Em paralelo, o Governo multiplicou as acções de firmeza para com os extremistas, ordenando o encerramento de três mesquitas por causa da radicalização ou avançando com um projecto para retirar a nacionalidade francesa a cidadãos com dupla nacionalidade que sejam condenados por terrorismo.

O CFCM também anunciou um novo processo de “certificação” de imãs, esperando que isso permita promover um “islão aberto” e combater a radicalização jihadistas.  

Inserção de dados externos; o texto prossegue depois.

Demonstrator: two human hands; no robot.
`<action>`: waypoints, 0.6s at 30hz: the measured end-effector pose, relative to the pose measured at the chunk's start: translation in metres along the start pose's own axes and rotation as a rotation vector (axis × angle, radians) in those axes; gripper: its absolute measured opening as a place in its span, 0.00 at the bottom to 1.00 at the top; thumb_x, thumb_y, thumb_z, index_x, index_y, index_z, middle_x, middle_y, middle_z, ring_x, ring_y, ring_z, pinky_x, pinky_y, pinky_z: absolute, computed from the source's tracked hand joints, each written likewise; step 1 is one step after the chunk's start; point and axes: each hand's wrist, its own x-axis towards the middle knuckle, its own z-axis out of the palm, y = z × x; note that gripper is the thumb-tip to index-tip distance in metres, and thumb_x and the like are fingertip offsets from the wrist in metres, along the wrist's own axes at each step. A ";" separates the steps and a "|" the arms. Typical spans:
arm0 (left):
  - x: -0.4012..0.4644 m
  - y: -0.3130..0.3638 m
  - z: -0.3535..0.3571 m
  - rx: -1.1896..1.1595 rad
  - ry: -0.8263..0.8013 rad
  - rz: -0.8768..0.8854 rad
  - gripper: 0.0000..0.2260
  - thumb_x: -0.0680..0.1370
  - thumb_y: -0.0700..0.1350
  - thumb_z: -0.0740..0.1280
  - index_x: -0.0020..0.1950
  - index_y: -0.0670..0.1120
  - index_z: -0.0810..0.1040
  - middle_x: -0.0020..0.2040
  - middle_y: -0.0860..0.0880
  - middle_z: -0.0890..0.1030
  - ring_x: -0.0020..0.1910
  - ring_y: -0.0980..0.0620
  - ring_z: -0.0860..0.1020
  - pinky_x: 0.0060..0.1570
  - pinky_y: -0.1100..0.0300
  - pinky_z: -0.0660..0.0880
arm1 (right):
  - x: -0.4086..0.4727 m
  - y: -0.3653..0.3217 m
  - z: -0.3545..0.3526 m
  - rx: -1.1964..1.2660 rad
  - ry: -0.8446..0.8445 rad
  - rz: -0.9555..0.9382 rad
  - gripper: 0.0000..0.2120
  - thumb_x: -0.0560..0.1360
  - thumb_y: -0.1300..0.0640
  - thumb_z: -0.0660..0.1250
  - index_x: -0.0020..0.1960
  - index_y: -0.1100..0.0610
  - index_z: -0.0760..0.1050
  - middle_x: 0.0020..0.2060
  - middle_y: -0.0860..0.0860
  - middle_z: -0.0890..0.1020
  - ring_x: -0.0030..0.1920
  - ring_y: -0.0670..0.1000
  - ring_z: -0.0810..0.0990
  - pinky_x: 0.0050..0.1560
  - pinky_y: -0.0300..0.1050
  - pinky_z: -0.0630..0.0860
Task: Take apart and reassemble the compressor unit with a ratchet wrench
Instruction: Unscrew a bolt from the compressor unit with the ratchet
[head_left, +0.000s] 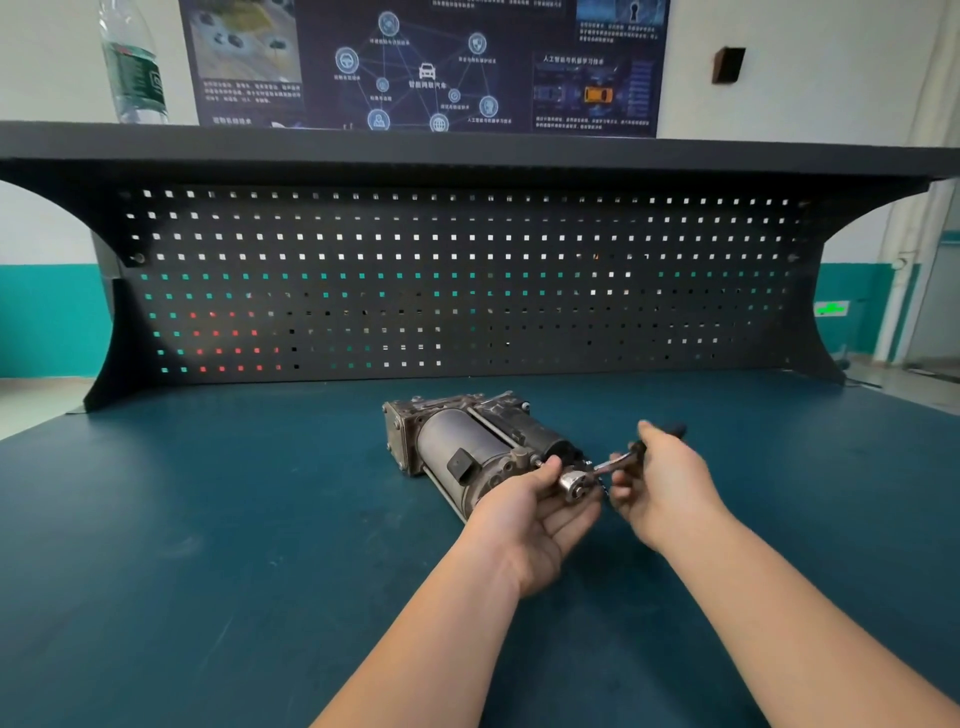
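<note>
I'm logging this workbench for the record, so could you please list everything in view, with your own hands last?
compressor: one, grey metal, lying on its side mid-bench
ratchet: one, silver head with dark handle, at the compressor's near end, held in both hands
bench: one, dark teal top
pegboard: one, black, upright behind the bench
shelf: one, black, above the pegboard
bottle: one, clear plastic with green label, on the shelf at left
poster: one, dark blue, on the wall behind the shelf
box: one, small, dark, on the wall at right
left hand: fingers curled round the ratchet head
right hand: grip round the ratchet handle
</note>
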 end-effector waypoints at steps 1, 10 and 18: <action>0.000 0.000 0.000 0.008 0.010 0.001 0.10 0.77 0.41 0.66 0.52 0.35 0.77 0.37 0.39 0.83 0.36 0.45 0.82 0.33 0.56 0.81 | 0.000 0.000 0.000 0.036 0.005 0.065 0.12 0.80 0.52 0.59 0.41 0.56 0.67 0.31 0.53 0.74 0.24 0.47 0.69 0.17 0.31 0.63; 0.000 0.001 -0.002 0.047 0.033 0.056 0.08 0.77 0.38 0.66 0.53 0.36 0.78 0.36 0.40 0.84 0.31 0.47 0.83 0.32 0.57 0.81 | -0.033 0.000 0.010 -0.584 -0.234 -1.019 0.11 0.75 0.45 0.65 0.41 0.50 0.69 0.30 0.50 0.79 0.29 0.52 0.76 0.33 0.46 0.73; 0.000 -0.001 0.002 0.056 0.028 0.048 0.06 0.78 0.39 0.64 0.48 0.35 0.75 0.36 0.39 0.81 0.36 0.45 0.80 0.32 0.56 0.80 | 0.006 0.004 0.000 -0.014 -0.013 0.034 0.13 0.81 0.51 0.57 0.41 0.56 0.65 0.30 0.52 0.72 0.24 0.47 0.68 0.17 0.32 0.62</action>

O Conselho também espera fazer renascer “o espírito de 11 do Janeiro”. Nesse dia, milhões de franceses saíram à rua para se manifestarem contra o terrorismo e denunciar as amálgamas entre assassinos islamistas e os muçulmanos de França. Os responsáveis das mesquitas foram convidados a abrirem as suas portas ao público em geral nos dias 9 e 10 de Janeiro para um grande “chá da fraternidade”.

“As pessoas que vierem poderão fazer todas as perguntas que quiserem, mesmo as mais tabu, sobre a nossa religião, a maneira de fazer a oração, enquanto bem um chá e comem bolos. O objectivo é iniciar um diálogo para nos conhecermos melhor e acabar com as desconfianças”, explicou Anouar Kbibech, o presidente do CFCM.

Outro símbolo: em Lens (Norte), uma dezena de muçulmanos foram simbolicamente proteger uma igreja durantes a missa do galo na quinta-feira à noite. Uma iniciativa inédita que tinha por objectivo “dar uma outra imagem dos muçulmanos.”